Symphysiodèse pubienne juvénile : traitement précoce de la dysplasie

Unknown 1Symphysiodèse pubienne juvénile

La symphysiodèse pubienne juvénile (SPJ) est une alternative récente aux traitements classiques de la dysplasie coxofémorale.

Son but est d’améliorer le recouvrement des têtes fémorales en augmentant la rotation ventrale (ou ventroversion) des acétabula.

Contrairement aux autres techniques de correction, la symphysiodèse ne nécessite pas d’ostéotomie   (coupe osseuse), ce qui la rend beaucoup moins invasive.

Elle permet en outre d’obtenir un résultat sur les deux hanches en une seule intervention.
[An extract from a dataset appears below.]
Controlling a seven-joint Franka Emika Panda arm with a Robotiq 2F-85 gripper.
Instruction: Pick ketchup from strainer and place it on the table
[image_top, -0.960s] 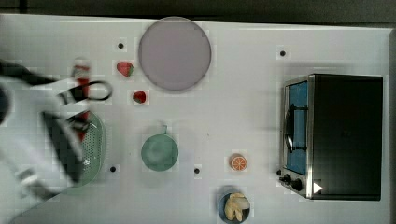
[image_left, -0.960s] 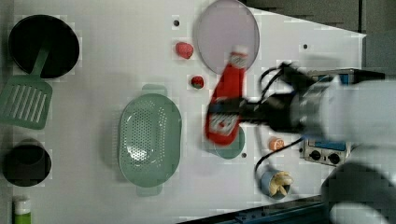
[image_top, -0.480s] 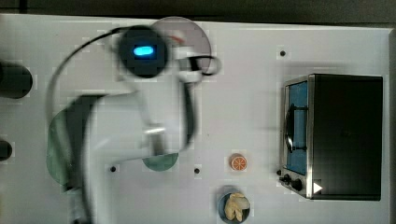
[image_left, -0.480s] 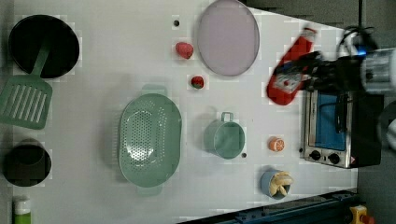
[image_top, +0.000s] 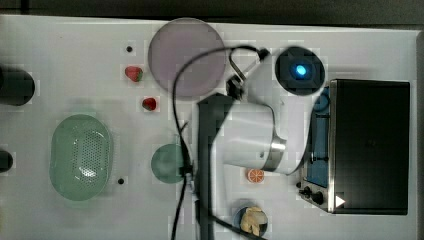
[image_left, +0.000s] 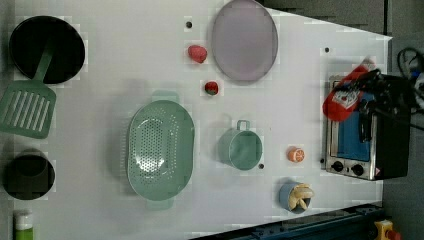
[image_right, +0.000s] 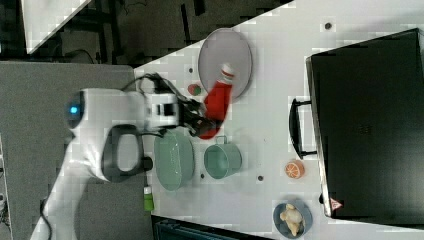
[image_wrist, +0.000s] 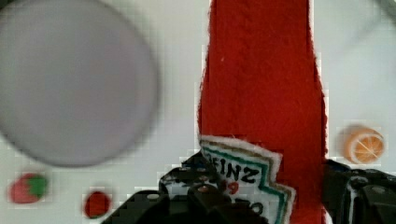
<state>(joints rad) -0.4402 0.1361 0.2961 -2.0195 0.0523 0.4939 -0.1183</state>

En effet, le but est ici de provoquer une fusion prématurée de la symphyse pubienne en vaporisant le cartilage de croissance de la symphyse par électrocautérisation, tandis que le reste du bassin continue normalement sa croissance. Le blocage sélectif de la croissance de la partie ventrale du bassin entraîne donc un meilleur recouvrement des têtes fémorales.

Cette technique s’adresse à des chiots âgés de 3 à 5 mois sur lesquels une hyperlaxité coxofémorale a été dépistée cliniquement et radiographiquement  et très précocement.

La ventroversion finale des acétabula dépend du potentiel résiduel de croissance du bassin au moment de l’intervention, donc cette chirurgie est d’autant plus efficace qu’elle est réalisée sur un animal jeune     ( idéalement 18 à 20 semaines maximum).

Résultats:

La grande majorité des chiens ne montre quasiment pas de douleur et les propriétaires peuvent généralement récupérer leur animal le soir même de l’opération, ils n’auront pas de soins lourds à réaliser, ni d’immobilisation longue à surveiller. Le coût de l’opération est également bien inférieur à celui d’une chirurgie correctrice traditionnelle.

Les premières études disponibles semblent indiquer que le résultat final en terme d’amélioration du recouvrement suit une pente linéaire en fonction de l’âge du chien opéré, avec une perte de 10% par semaine de la ventroversion que l’on peut obtenir à partir de l’âge de 12 semaines .

La symphysiodèse parait ne plus avoir d’effet significatif sur la rotation des acétabula si elle est réalisée après l’âge de 20 semaines . Les meilleurs résultats sont observés sur les chiens opérés le plus précocement possible.

Le suivi à moyen terme des chiens opérés montre un effet significatif sur l’instabilité des hanches avec une régression de cette instabilité pour plus de 50% des hanches opérées, ainsi que sur l’apparition d’arthrose, avec 25% d’apparition d’arthrose chez les chiens opérés contre 83% chez les témoins . Ici encore, les meilleurs résultats sont observés sur les chiens opérés les plus jeunes.

La symphysiodèse est également la seule intervention qui permet de traiter les deux hanches en une seule fois.

Néanmoins, cette technique comporte certaines limites : tout d’abord l’âge nécessairement précoce auquel elle doit être réalisée et qui implique un dépistage précoce de la dysplasie et une décision opératoire rapide.

Résumé :  

   – Nécessité d’un dépistage radiographique précoce.
   – Intervention simple et peu invasive.
   – Récupération rapide de l’animal.
   – Amélioration des deux hanches avec une seule intervention.
   – Coût fortement diminué par rapport aux techniques de correction classiques.